■ What is required ■
Once you reach the line containing "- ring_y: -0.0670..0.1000" in the data below, restate each line word for word up to and including the one containing "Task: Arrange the".

■ Information shown ■

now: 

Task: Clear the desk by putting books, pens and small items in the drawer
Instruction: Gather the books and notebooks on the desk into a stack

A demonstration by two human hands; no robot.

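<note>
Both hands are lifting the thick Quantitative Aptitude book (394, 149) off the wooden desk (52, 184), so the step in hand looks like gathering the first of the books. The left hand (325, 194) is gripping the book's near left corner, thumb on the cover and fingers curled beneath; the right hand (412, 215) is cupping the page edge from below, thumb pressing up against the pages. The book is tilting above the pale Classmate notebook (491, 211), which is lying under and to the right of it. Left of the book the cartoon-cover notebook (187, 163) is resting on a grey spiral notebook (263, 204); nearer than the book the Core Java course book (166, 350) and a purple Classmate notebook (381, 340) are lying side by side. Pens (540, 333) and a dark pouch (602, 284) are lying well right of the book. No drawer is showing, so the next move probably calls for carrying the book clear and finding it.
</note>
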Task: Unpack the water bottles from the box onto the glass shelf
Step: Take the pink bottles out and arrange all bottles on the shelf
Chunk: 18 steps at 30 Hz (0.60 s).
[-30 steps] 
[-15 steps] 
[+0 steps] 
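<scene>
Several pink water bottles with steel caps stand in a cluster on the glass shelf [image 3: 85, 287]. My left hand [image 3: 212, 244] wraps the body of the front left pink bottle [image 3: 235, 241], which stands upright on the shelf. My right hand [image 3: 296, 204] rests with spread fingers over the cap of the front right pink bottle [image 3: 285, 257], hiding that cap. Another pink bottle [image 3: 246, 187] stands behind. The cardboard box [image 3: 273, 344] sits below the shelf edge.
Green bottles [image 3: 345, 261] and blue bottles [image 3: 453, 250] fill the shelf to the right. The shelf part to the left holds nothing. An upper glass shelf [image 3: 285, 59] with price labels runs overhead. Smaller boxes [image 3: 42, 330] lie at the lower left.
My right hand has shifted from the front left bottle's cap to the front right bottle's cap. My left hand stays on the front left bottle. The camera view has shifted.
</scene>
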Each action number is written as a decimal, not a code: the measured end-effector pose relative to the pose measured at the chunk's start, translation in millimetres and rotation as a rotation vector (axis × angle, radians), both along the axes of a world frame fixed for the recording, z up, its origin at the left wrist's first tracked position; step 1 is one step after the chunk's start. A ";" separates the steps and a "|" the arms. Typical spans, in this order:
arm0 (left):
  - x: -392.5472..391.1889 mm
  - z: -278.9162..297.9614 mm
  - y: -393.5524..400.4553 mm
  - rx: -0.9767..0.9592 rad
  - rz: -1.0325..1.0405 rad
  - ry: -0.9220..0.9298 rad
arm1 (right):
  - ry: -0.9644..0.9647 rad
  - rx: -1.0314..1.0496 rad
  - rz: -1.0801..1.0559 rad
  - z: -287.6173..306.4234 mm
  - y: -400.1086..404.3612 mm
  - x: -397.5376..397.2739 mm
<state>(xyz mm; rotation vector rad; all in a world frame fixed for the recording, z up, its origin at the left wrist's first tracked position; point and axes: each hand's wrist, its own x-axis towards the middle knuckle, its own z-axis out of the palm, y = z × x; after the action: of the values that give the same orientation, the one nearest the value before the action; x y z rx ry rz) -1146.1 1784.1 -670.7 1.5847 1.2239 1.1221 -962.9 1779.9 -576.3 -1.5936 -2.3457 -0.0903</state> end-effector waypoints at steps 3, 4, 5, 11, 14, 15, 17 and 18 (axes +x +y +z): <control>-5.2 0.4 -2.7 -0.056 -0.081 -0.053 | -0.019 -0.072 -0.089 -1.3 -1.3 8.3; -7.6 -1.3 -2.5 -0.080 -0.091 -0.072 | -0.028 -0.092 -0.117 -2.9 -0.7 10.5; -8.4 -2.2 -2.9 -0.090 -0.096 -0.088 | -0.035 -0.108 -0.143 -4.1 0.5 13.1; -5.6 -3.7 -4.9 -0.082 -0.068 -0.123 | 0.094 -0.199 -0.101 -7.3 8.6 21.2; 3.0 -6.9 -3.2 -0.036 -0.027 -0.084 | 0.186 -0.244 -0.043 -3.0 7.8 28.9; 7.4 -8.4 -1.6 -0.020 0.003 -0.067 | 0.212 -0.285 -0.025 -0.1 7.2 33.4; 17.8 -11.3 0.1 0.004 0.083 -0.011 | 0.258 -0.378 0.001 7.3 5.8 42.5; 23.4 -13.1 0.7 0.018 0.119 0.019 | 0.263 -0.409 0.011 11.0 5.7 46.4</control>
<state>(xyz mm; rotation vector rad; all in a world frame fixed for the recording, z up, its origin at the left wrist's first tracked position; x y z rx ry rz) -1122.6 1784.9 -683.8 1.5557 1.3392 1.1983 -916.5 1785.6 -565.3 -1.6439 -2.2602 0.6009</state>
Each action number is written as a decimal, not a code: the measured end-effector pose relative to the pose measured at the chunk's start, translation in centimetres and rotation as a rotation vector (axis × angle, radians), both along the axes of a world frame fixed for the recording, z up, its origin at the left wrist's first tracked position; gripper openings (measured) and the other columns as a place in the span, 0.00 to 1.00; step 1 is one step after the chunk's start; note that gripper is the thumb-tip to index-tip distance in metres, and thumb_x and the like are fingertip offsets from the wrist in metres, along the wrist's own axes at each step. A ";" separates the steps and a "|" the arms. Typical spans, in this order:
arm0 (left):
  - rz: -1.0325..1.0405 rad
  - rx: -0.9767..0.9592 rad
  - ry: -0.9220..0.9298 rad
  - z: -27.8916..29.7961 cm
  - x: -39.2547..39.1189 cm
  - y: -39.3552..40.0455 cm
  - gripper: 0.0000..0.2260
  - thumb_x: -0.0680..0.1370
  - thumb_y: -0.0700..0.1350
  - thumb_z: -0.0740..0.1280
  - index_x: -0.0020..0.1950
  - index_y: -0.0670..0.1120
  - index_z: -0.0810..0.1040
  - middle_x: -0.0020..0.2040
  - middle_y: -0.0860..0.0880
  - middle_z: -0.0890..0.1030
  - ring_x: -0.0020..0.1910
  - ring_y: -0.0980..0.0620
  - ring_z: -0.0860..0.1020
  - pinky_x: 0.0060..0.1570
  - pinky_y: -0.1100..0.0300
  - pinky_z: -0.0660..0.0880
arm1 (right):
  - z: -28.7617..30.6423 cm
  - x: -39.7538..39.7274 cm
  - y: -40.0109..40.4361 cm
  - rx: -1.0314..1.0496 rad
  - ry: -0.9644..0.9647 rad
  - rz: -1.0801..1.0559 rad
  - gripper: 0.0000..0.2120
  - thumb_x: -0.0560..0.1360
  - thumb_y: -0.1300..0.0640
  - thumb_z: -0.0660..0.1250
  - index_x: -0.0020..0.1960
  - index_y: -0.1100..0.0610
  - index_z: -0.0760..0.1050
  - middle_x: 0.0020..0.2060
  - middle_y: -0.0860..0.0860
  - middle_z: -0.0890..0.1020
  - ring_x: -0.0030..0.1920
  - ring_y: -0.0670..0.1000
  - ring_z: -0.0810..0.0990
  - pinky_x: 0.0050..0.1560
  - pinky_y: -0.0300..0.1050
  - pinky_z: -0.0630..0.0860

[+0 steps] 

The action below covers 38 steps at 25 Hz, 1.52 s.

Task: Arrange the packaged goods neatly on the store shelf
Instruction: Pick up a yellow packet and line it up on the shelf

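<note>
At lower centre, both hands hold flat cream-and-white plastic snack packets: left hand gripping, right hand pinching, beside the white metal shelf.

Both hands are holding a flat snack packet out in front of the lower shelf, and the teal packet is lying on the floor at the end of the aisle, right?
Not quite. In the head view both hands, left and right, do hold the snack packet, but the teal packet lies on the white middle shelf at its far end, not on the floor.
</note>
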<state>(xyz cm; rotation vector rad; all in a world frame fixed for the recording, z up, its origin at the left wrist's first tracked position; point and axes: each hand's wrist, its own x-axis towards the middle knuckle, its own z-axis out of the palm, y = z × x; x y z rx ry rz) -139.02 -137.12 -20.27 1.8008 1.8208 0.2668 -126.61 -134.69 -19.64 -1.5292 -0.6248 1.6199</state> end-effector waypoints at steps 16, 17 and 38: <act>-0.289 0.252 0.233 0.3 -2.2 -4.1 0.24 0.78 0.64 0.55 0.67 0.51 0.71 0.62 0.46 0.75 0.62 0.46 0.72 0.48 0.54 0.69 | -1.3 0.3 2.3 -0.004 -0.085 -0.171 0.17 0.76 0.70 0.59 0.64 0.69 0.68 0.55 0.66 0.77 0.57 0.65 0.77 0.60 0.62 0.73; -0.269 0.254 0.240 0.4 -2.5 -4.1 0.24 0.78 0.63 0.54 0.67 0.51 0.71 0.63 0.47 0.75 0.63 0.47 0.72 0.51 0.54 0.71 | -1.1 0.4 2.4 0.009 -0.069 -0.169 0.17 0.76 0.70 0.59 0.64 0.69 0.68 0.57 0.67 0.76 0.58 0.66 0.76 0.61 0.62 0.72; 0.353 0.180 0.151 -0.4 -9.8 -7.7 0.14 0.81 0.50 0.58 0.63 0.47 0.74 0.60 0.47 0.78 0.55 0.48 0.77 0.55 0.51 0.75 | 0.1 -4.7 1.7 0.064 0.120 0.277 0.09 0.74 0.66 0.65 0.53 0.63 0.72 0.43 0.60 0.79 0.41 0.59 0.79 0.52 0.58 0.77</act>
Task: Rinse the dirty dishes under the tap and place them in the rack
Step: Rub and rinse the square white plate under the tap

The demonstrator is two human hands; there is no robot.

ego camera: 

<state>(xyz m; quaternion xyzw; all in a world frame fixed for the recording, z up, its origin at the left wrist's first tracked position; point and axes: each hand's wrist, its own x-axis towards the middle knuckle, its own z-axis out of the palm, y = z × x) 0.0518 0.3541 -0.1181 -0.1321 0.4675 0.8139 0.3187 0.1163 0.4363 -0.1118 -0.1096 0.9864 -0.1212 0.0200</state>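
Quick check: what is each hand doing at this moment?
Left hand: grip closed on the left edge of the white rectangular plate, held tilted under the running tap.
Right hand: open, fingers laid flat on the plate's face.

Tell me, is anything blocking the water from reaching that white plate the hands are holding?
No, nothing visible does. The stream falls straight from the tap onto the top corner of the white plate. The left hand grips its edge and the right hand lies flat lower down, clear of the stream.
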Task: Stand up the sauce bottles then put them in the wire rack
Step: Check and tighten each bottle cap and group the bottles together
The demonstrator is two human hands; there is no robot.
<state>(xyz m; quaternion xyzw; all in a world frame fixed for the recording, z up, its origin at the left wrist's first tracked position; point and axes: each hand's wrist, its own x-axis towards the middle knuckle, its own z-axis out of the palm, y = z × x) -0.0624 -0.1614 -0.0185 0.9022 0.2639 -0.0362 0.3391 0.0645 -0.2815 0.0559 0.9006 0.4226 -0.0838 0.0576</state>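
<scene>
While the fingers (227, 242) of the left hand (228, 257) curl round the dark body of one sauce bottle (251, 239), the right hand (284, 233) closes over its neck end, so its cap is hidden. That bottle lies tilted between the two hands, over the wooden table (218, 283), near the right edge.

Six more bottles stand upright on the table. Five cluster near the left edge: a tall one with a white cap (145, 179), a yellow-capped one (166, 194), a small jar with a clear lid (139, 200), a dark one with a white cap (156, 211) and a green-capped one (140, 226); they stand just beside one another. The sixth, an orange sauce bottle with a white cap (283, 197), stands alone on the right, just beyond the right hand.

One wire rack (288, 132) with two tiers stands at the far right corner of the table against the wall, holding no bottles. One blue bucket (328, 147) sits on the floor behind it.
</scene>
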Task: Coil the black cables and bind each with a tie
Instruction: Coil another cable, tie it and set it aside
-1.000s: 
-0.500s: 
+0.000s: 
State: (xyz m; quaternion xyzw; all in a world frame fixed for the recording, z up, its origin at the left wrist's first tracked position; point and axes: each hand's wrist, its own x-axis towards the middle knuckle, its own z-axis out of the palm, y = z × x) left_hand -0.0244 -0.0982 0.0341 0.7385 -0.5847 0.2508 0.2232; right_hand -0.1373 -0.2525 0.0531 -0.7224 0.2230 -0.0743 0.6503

■ Solution to this exercise ■
  - ring_y: -0.0670..0.1000
  - ring_z: -0.0810..0.0990
  - pinky_x: 0.0050..0.1560
  - pinky_y: -0.0300..0.1050
  - pinky_z: -0.0630..0.0860

[+0 steps] 

The action below covers 38 steps at 25 Hz, 1.52 s.

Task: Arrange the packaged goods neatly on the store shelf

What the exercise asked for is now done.